An exact copy of all the data is the required output.

* [Data excerpts]

· · · · ·

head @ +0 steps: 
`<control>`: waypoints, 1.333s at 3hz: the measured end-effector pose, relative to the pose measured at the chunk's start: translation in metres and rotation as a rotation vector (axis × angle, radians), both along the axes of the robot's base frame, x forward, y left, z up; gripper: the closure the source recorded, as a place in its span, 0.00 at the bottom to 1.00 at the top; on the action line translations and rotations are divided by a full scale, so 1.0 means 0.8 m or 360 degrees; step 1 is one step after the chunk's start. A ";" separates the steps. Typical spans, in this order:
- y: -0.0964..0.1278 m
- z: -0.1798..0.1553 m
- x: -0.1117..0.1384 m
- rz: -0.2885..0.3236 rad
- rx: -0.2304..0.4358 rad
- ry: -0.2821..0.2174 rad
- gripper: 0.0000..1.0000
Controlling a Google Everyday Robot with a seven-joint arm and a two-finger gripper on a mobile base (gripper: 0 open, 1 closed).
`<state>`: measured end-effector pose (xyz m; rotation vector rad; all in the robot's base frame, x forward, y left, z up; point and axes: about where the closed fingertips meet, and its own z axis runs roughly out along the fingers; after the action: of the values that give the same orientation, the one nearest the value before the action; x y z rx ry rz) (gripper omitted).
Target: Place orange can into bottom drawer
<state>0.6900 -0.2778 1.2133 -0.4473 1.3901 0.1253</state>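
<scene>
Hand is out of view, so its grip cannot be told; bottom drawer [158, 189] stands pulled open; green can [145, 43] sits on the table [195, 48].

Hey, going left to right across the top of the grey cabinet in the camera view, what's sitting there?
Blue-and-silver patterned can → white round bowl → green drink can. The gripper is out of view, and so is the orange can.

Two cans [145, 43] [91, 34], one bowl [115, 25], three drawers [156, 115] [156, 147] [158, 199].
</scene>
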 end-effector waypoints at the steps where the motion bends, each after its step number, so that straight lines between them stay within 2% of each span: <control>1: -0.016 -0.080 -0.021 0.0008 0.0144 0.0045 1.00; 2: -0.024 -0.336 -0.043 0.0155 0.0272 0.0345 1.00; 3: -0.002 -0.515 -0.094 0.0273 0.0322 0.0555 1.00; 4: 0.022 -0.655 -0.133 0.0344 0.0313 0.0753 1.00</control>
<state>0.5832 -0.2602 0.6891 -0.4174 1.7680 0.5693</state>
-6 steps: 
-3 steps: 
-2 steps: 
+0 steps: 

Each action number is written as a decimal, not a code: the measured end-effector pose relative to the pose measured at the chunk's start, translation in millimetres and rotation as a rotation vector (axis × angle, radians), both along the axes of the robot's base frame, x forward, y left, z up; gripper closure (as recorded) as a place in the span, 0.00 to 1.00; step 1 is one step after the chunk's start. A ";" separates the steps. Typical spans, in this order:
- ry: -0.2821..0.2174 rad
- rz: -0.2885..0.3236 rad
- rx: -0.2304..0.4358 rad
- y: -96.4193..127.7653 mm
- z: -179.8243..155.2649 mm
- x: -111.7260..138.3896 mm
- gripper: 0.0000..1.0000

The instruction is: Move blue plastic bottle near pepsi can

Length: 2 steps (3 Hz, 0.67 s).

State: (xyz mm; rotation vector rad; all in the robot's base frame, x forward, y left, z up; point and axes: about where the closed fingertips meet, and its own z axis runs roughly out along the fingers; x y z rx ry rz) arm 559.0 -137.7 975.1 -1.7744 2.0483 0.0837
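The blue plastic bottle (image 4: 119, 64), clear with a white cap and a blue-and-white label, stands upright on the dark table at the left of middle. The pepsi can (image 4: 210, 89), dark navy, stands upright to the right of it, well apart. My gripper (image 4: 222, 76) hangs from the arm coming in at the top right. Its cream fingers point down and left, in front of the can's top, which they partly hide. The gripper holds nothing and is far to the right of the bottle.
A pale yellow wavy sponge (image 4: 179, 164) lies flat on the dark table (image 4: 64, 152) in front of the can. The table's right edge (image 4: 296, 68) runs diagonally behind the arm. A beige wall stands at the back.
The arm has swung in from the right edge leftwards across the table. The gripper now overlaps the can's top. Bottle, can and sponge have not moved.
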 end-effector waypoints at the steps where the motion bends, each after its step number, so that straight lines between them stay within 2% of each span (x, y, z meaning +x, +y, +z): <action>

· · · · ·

* [Final answer]
head @ +0 steps: 
`<control>`: waypoints, 1.333s at 3hz: the measured end-effector pose, relative to the pose measured at the chunk's start: translation in metres and rotation as a rotation vector (axis × angle, radians), both along the axes of the robot's base frame, x forward, y left, z up; gripper: the closure the source recorded, as a place in its span, 0.00 at the bottom to 1.00 at the top; on the action line translations and rotations are divided by a full scale, so 1.0 means 0.8 m or 360 degrees; step 1 is one step after the chunk's start. A ";" separates the steps. Typical spans, in this order:
- y: -0.0964..0.1278 m
- z: -0.1798..0.1553 m
- x: -0.1117..0.1384 m
- rz: -0.2885..0.3236 rad
- rx: -0.2304..0.4358 rad
- ry: -0.2821..0.2174 rad
- gripper: 0.0000..1.0000
Controlling a Google Everyday Robot with a seven-joint arm and a two-finger gripper on a mobile base (gripper: 0 open, 1 closed).
`<state>`: measured end-effector pose (xyz m; rotation vector rad; all in the robot's base frame, x forward, y left, z up; point and axes: about where the closed fingertips meet, and its own z axis runs roughly out along the fingers; after the action: of the values that give the same orientation, the one nearest the value before the action; x y z rx ry rz) (gripper omitted).
Target: Place orange can into bottom drawer
<state>0.6900 -0.2778 1.2133 -0.4473 1.3901 0.1253</state>
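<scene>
Hand is out of view, so its grip cannot be told; bottom drawer [158, 189] stands pulled open; green can [145, 43] sits on the table [195, 48].

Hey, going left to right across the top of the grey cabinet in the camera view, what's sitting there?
Blue-and-silver patterned can → white round bowl → green drink can. The gripper is out of view, and so is the orange can.

Two cans [145, 43] [91, 34], one bowl [115, 25], three drawers [156, 115] [156, 147] [158, 199].
</scene>
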 end-effector waypoints at the steps where the motion bends, each after its step number, so that straight lines between them stay within 2% of each span: <control>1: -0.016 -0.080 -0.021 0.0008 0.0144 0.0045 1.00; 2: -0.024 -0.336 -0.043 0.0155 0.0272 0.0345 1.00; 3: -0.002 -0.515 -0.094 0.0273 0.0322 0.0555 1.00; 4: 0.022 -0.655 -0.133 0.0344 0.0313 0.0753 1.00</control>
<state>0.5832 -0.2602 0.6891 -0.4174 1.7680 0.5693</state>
-6 steps: 
-3 steps: 
-2 steps: 
+0 steps: 

Each action number is written as a decimal, not a code: the measured end-effector pose relative to the pose measured at the chunk's start, translation in millimetres and rotation as a rotation vector (axis × angle, radians), both along the axes of the robot's base frame, x forward, y left, z up; gripper closure (as recorded) as a place in the span, 0.00 to 1.00; step 1 is one step after the chunk's start. A ";" separates the steps. Typical spans, in this order:
- ry: -0.2821..0.2174 rad
- rz: -0.2885..0.3236 rad
- rx: -0.2304..0.4358 rad
- y: -96.4193..127.7653 mm
- z: -179.8243..155.2649 mm
- x: -111.7260..138.3896 mm
- gripper: 0.0000..1.0000

The instruction is: Move blue plastic bottle near pepsi can

Length: 2 steps (3 Hz, 0.67 s).

State: (xyz mm; rotation vector rad; all in the robot's base frame, x forward, y left, z up; point and axes: about where the closed fingertips meet, and its own z axis runs roughly out along the fingers; x y z rx ry rz) arm 559.0 -137.7 975.1 -1.7744 2.0483 0.0837
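The blue plastic bottle (image 4: 119, 64), clear with a white cap and a blue-and-white label, stands upright on the dark table at the left of middle. The pepsi can (image 4: 210, 89), dark navy, stands upright to the right of it, well apart. My gripper (image 4: 222, 76) hangs from the arm coming in at the top right. Its cream fingers point down and left, in front of the can's top, which they partly hide. The gripper holds nothing and is far to the right of the bottle.
A pale yellow wavy sponge (image 4: 179, 164) lies flat on the dark table (image 4: 64, 152) in front of the can. The table's right edge (image 4: 296, 68) runs diagonally behind the arm. A beige wall stands at the back.
The arm has swung in from the right edge leftwards across the table. The gripper now overlaps the can's top. Bottle, can and sponge have not moved.
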 end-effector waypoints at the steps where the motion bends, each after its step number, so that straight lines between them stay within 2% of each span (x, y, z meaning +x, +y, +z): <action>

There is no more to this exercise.